Datasets

Engine Assembly Dataset

Engine Assembly Dataset including 8 classes of object and targets. The dataset was generated by capturing 195 real images and annotating them with the correct labels (bounding boxes, keypoints and polygons). Further augmentation of the images completes the dataset to around 280,000 images. All tools and scripts to generate and replicate the dataset are provided, as well as the trained model and visualization scripts.  For more information you can read here: https://zenodo.org/record/7669593#.ZBwLW3ZBzIU 

ΑUTH-AGI OpenDR Humans in Fields Dataset

The OpenDR Humans in Fields dataset is a 2D Object Detection dataset, specifically designed for person detection in agricultural fields. A Robotti robot was deployed by AGI to collect images with a front and back camera, in a realistic scenario to mimic the images that the robot might encounter in the agricultural use case. The cameras are equipped with wide-angle lenses, contributing to the domain shift problem when applying pretrained person detectors to the task. The collected images are saved in JPG format at a resolution of 2048×1536. The dataset is split in train and test sets, and each of these is split in two subsets: a) images depicting humans, and b) images with no humans.
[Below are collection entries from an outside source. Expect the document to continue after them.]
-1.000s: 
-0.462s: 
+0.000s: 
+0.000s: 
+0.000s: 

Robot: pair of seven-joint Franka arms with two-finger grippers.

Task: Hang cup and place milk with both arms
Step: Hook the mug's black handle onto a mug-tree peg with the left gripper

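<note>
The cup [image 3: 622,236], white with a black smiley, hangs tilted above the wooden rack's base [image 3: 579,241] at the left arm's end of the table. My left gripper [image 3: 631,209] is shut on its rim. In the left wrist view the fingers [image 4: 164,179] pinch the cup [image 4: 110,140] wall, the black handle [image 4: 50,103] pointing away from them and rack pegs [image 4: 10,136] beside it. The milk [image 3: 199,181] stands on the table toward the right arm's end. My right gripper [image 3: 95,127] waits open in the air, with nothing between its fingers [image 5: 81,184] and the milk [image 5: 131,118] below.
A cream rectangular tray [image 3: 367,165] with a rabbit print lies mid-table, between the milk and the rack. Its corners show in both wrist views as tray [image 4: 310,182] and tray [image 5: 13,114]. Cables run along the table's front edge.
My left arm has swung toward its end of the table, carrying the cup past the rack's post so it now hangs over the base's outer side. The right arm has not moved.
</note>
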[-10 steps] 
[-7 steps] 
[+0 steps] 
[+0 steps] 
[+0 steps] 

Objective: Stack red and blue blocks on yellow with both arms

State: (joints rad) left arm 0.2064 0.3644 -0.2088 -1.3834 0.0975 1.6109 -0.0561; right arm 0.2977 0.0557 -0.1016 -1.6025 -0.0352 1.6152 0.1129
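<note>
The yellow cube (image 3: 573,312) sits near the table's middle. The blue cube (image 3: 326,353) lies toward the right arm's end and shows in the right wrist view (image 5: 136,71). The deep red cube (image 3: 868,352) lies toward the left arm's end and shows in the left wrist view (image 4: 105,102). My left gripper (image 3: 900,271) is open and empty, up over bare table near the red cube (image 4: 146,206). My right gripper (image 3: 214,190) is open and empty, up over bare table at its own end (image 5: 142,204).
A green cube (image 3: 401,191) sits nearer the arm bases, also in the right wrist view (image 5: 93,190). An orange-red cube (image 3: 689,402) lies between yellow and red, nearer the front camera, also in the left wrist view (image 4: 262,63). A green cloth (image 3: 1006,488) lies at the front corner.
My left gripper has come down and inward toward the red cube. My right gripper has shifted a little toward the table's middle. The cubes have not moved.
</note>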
The dataset was annotated with bounding boxes by AUTH using the labelImg tool, and the annotations are provided in PASCAL VOC .xml format. For more information you can read here: https://zenodo.org/record/7534233#.ZBwKCXZBzIU  

AUTH-OpenDR ALFW Dataset

Multi-view Facial Image Dataset Based on LFW: Using software that is based on the code that accompanies  this paper  a set of synthetically generated multi-view facial images has been created within OpenDR H2020 research project by Aristotle University of Thessaloniki based on the  LFW   image dataset which is a facial image dataset that consists of 13,233 facial images in the wild for 5,749 person identities collected from the Web. The resulting set, named AUTH-OpenDR Augmented LFW (AUTH-OpenDR ALFW), consists of 5,749 person identities. From each image of these subjects (13,233 in total), 13 synthetic images generated by yaw axis camera rotation in the interval [0◦: +60◦ ] with step +5◦ are obtained. Moreover, 10 synthetic images generated by pitch axis camera rotation in the interval [0◦ : +45◦ ] with step +5◦ are also created for each facial image of the aforementioned dataset. The dataset structure is as follows. Two folders exist for every person identity with his/her name as folder name: one of these folders contains the aligned and the other the original facial images (this is also indicated in the folder name). The file names of the images in these folders are as follows: {Name of the person} {current ID in case of multiplicity} {yaw/pitch direction} {angle in rad}.jpg. The ID is used to distinguish between the various images of the same person, if more than one are available. Examples: ”Alicia Witt 0001 pitch 0.26.jpg” or ”Alicia Witt 0002 yaw 0.52.jpg”. The ALFW dataset is covered by a Creative Commons Attribution-NonCommercial 4.0 International license and can be downloaded from this FTP site.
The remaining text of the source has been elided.